A cause tree can take up a set of elements at the root of an ignorance of a problem, or an asymmetry of information, in order to precisely map the areas that prevent the risk from occurring. By working in this way on issues of working conditions in factories (overtime), we can quickly question, for example:
- Transmission and management of orders between customer and supplier
- Organization of work in the supply chain
- Training of local management
- Employee directives and training subject to unpaid overtime
- Tracking of hours and follow-up on complaint procedure
Conclusion: Responsible management of controversies, a question of method and transparency
A cause tree will reveal a set of factors on which to work on, both to reduce the asymmetry of information between stakeholders, and to study the corrective measures needed to reduce the occurrence in question.
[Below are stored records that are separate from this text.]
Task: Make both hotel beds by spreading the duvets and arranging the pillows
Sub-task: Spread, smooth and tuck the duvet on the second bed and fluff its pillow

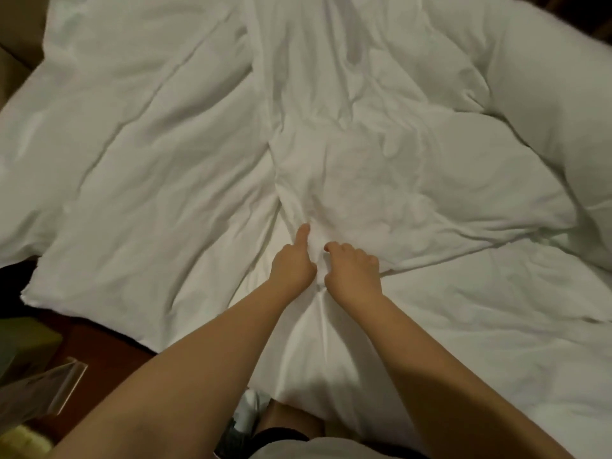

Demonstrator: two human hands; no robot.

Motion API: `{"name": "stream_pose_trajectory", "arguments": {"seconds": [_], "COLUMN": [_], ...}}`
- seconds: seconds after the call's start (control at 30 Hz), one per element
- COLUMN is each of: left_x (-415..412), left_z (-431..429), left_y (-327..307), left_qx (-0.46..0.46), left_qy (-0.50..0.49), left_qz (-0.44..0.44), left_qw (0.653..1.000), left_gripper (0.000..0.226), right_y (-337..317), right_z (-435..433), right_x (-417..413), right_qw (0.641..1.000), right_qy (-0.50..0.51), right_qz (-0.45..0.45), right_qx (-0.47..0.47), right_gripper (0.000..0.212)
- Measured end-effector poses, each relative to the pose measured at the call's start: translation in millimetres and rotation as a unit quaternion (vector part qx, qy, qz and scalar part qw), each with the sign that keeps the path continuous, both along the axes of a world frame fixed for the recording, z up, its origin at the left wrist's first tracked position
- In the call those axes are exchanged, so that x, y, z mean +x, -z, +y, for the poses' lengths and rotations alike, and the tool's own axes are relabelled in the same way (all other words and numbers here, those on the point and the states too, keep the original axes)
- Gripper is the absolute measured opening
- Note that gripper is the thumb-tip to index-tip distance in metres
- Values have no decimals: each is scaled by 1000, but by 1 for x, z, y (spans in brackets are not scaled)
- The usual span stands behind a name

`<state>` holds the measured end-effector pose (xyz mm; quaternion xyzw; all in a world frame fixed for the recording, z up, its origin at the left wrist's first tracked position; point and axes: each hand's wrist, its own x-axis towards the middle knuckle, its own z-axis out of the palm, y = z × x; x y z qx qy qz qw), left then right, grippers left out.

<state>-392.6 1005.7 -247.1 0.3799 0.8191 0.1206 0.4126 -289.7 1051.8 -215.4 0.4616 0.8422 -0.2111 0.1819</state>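
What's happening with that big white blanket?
A person is straightening it out. Their left hand and right hand pinch the white duvet close together, with a ridge of cloth bunched between them. The duvet lies spread out in front of the person, but it is wrinkled all over and puffs up in a heap on the right. It is not yet smooth, and no pillow is clearly in view.

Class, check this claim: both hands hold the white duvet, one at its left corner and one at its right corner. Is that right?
Not quite. Both hands do hold the white duvet, but the left hand and right hand are side by side near its middle, not at its corners. The head view shows this.
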Motion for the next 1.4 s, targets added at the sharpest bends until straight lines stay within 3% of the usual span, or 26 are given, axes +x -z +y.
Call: {"name": "stream_pose_trajectory", "arguments": {"seconds": [0.13, 0.27, 0.4, 0.57, 0.77, 1.0, 1.1, 1.2, 1.3, 1.4], "left_x": [-1, 0, -2, 12, 35, 32, 25, 14, 9, 7], "left_z": [16, 26, 14, -1, -29, -21, -16, -10, -1, 2], "left_y": [-19, -54, -91, -142, -187, -202, -205, -213, -223, -232], "left_qx": [26, 50, 70, 121, 177, 232, 245, 260, 274, 289], "left_qy": [-12, -50, -139, -248, -302, -316, -318, -314, -300, -310], "left_qz": [-47, -32, -15, -52, -29, -21, -15, 5, 2, 12], "left_qw": [999, 997, 988, 960, 936, 920, 916, 913, 914, 906], "left_gripper": [28, 8, 22, 56, 65, 59, 56, 54, 53, 53], "right_y": [0, -5, -29, -59, -89, -124, -122, -117, -121, -138], "right_z": [-1, -2, 1, 7, -14, 0, 6, 16, 30, 44], "right_x": [1, 4, -6, 1, 14, 12, 15, 19, 28, 26], "right_qw": [1000, 999, 995, 978, 955, 965, 974, 980, 980, 986], "right_qy": [-13, -39, -66, -43, -33, -79, -84, -44, 35, 46], "right_qz": [0, -4, 70, 199, 285, 251, 198, 153, 143, 134], "right_qx": [2, 14, 28, -49, -70, -5, 73, 122, 131, 83], "right_gripper": [56, 73, 68, 55, 56, 49, 52, 56, 46, 30]}}
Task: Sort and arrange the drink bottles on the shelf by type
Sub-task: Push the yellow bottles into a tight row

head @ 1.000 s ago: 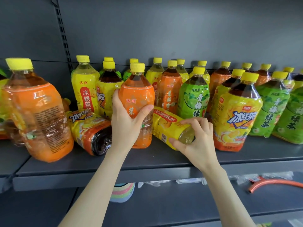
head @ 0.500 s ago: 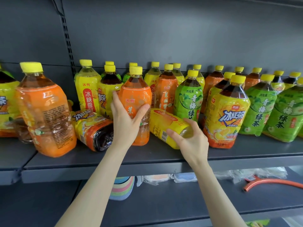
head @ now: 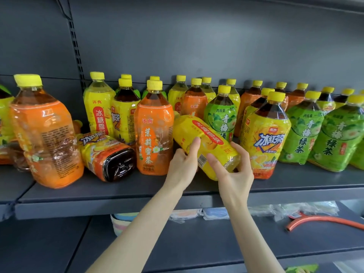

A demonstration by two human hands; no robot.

- First of all, in an over-connected world, there is no point in trying to hide anymore. Any employee has a phone with a camera and can publish information anonymously on social networks. Thus, it has become imperative to play the transparency card for companies
- In addition, methodological management is essential. It not only makes it possible to conduct an analysis based on the broadest possible collective intelligence, it also makes it possible to provide a rational reflection on a practice or event in order to determine its seriousness, and then to draw lessons that will reduce the risk that the events or problems identified may recur over time
- Finally, the management of controversies must not be limited to a particular geographical or cultural reality. If a controversy reveals an unacceptable practice, managing that controversy will mean ensuring that practices in all activities are improved, regardless of local differences.